4. malicious code catching method according to claim 1, is characterized in that, describedly from multiple e-mail data source, obtains mail data comprise:

5. malicious code catching method according to claim 4, it is characterized in that, the header information of described pending mail source code comprises languages, type of coding, type of attachment, sender IP address's information, addressee IP address information, IP-based mail routing information.

6. malicious code catching method according to claim 4, is characterized in that, the content of described summary info comprise the addressee of Email, sender, theme, text size, with or without annex, e-mail data Source Type.

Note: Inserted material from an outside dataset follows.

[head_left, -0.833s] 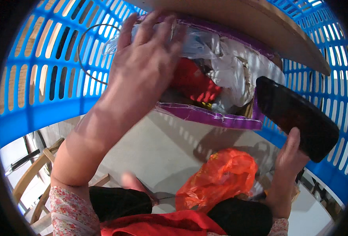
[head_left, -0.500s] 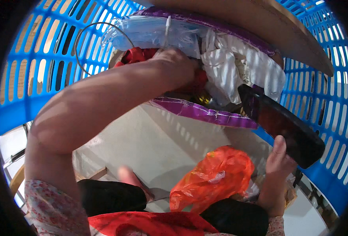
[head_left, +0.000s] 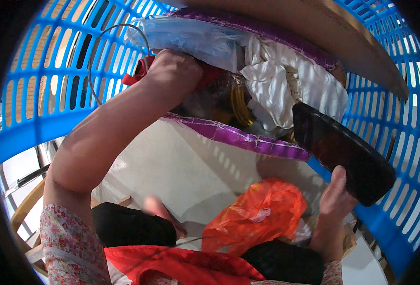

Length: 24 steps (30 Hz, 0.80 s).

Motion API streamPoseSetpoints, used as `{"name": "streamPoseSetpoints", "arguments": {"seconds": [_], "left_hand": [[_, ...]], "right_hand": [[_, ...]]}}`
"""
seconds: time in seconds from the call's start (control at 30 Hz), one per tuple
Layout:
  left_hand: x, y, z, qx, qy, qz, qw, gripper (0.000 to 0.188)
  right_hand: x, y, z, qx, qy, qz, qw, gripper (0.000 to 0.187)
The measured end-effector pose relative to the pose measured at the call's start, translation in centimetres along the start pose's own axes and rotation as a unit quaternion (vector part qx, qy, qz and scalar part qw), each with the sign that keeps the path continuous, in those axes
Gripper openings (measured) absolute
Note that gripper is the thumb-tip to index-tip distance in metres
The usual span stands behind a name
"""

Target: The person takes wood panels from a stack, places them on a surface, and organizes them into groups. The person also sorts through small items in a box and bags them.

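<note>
My left hand (head_left: 176, 69) reaches into a purple-edged bag (head_left: 238, 137) inside a blue slatted basket (head_left: 29, 128). It is closed on a bunched red cloth (head_left: 141, 71) that shows on both sides of it; the fingertips are hidden. Under my right hand's (head_left: 337, 192) thumb lies a black smartphone (head_left: 345, 154), held tilted with its dark screen up. Beside the left hand in the bag are a pale blue clear plastic package (head_left: 195, 40), white cloth (head_left: 276, 90) and a yellow coil (head_left: 240, 104).
A brown board (head_left: 343, 33) slants across the basket's far side. A thin wire loop (head_left: 92, 71) sticks out at the left. Below the bag, an orange plastic bag (head_left: 257, 213) lies on the pale floor (head_left: 167, 156) between my legs.
My left hand has moved left within the bag, and the red cloth has shifted with it. More of the yellow coil shows. The right hand still holds the smartphone.
</note>
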<state>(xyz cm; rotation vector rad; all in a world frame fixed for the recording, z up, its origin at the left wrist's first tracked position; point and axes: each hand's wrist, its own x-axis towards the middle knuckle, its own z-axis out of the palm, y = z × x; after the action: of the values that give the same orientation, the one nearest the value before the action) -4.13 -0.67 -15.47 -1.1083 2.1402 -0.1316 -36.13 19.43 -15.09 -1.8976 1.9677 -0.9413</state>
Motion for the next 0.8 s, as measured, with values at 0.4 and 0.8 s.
{"name": "streamPoseSetpoints", "arguments": {"seconds": [0.4,0.8], "left_hand": [[6.8,7.8,-3.2,-0.157,0.461,0.296,0.822,0.031],[5.0,3.1,-5.8,-0.197,0.355,0.191,0.894,0.040]], "right_hand": [[-0.2,0.9,1.0,0.071,0.060,0.047,0.995,0.046],[-0.2,1.4,1.3,0.074,0.072,0.018,0.995,0.048]]}}
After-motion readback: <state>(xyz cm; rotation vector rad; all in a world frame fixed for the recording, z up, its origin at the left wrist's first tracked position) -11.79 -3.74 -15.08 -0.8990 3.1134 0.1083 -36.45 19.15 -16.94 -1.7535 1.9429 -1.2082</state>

7. malicious code catching method according to claim 4, it is characterized in that, resolve described mail data, be apocrypha by the file record cannot got rid of according to the rate of failing to report of setting in described mail data, and this apocrypha is saved in apocrypha database; Comprise:

The header information of described pending mail source code and source code text are resolved, the header information of exception and/or source code text are saved in malicious code sample database.

8. a malicious code capture systems, is characterized in that, comprising:

Acquisition module, for obtaining mail data from multiple e-mail data source;

Testing result, for utilizing malicious code property data base and manual detection to detect the apocrypha that described parsing module exports, is that abnormal apocrypha is saved in described malicious code sample database by detection module; Described detection module comprises:

9. malicious code capture systems according to claim 8, is characterized in that, also comprise:

10. malicious code capture systems according to claim 8, is characterized in that, also comprises being connected with described acquisition module:

11. malicious code capture systems according to claim 8, it is characterized in that, described acquisition module comprises:

12. malicious code capture systems according to claim 11, it is characterized in that, the header information of described pending mail source code comprises languages, type of coding, type of attachment, sender IP address's information, addressee IP address information, IP-based mail routing information.

13. malicious code capture systems according to claim 11, is characterized in that, the content of described summary info comprise the addressee of Email, sender, theme, text size, with or without annex, e-mail data Source Type.

14. malicious code capture systems according to claim 11, it is characterized in that, described parsing module comprises:

Resolution unit, for resolving the header information of described pending mail source code and source code text, is saved in malicious code sample database by the header information of exception and/or source code text.